§ **TASK REQUIREMENTS**: Transcribe only the lines of the listing below from the one holding "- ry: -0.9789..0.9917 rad" through the one holding "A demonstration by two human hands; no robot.", inclusive, without any change.

--- START ---

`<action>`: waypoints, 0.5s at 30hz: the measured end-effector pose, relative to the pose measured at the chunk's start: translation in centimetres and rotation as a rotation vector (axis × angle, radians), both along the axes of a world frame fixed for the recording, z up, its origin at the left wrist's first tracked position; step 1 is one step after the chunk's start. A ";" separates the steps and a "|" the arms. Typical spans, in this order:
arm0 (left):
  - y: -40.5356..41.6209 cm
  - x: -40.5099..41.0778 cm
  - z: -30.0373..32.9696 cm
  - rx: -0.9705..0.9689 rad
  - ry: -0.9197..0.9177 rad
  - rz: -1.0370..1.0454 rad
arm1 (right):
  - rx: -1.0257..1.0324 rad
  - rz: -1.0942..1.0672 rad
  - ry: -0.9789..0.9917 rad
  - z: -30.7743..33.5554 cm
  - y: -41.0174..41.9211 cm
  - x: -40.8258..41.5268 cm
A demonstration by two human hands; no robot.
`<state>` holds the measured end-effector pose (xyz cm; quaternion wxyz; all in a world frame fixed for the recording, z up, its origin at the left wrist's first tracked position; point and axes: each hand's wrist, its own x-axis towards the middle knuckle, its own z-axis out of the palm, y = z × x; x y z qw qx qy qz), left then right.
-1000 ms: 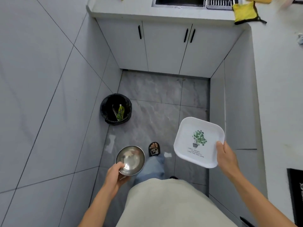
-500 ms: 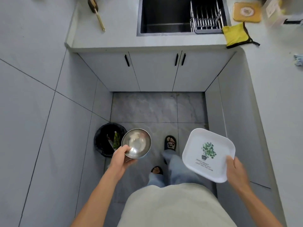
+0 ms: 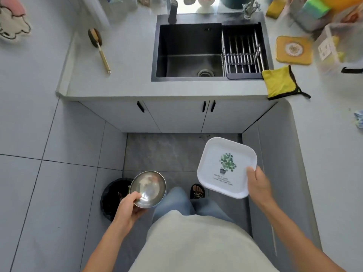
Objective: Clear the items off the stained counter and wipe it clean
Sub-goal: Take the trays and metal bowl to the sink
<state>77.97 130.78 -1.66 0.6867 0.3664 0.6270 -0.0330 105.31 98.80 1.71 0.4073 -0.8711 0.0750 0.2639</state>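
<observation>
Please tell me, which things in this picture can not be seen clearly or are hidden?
- Bin: head view, partly hidden behind the steel bowl and left hand; contents unreadable.
- Plate lettering: too small to read.
- Items at the top right: blurred and cut by the edge.
- Right hand: fingers hidden under the plate.
- Stains on the counter: none can be made out.

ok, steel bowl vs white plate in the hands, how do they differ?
The steel bowl is round, deep and shiny bare metal; the white plate is squarish with rounded corners, shallow and matte, with a green potted-plant print and text. The bowl is in the left hand, thumb over its rim; the plate is in the right hand, pinched at one corner. The plate looks broader. Both are held above the floor, insides facing up, short of the sink.
</observation>
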 end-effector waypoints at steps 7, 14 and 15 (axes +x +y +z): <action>5.6 4.9 -0.1 -0.008 0.027 0.065 | 0.016 0.046 -0.011 0.3 8.1 8.0; 13.4 15.9 0.1 0.001 -0.036 0.006 | -0.010 0.024 -0.001 0.0 13.3 14.0; 14.5 17.8 0.3 0.004 -0.053 -0.018 | -0.018 0.014 0.004 0.0 13.6 14.6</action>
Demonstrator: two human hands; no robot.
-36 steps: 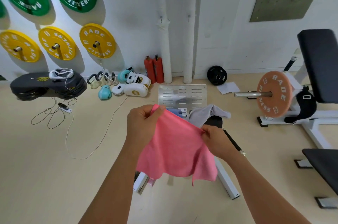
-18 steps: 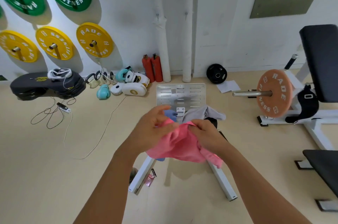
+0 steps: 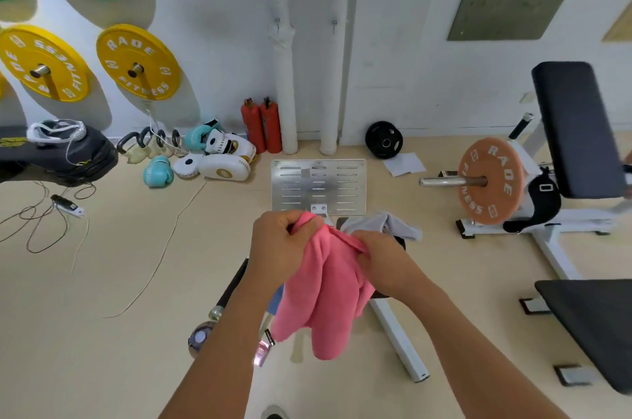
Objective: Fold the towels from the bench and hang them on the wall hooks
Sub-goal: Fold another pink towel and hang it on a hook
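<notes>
Both hands, left and right, pinch a bunched pink towel; a loosened grip risks unfolding it.

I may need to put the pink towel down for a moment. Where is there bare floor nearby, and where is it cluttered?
Bare floor lies left of the hands, between the thin white cord and the left hand, and right of them toward the white machine frame. Along the wall it is crowded: boxing gloves, pads, kettlebells. Under the pink towel, bench legs.

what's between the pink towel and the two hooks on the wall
In the head view, past the pink towel: a grey towel, a slotted metal plate, then white pipes under the wall hooks.
</notes>
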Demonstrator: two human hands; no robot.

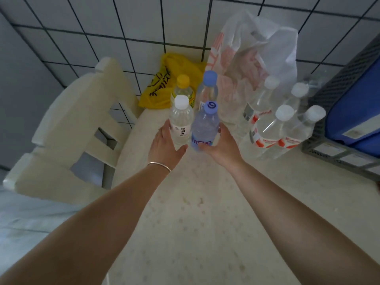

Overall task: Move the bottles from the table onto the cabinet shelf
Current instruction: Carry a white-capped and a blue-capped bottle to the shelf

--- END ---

§ **REPLY TO THE TASK**:
  - ry: -0.9789..0.9917 rad
  - z: -30.7743..33.5554 cm
  - y: -41.0174..41.9211 cm
  - x: -40.8258..41.5268 cm
A demonstration by two human hands; no robot.

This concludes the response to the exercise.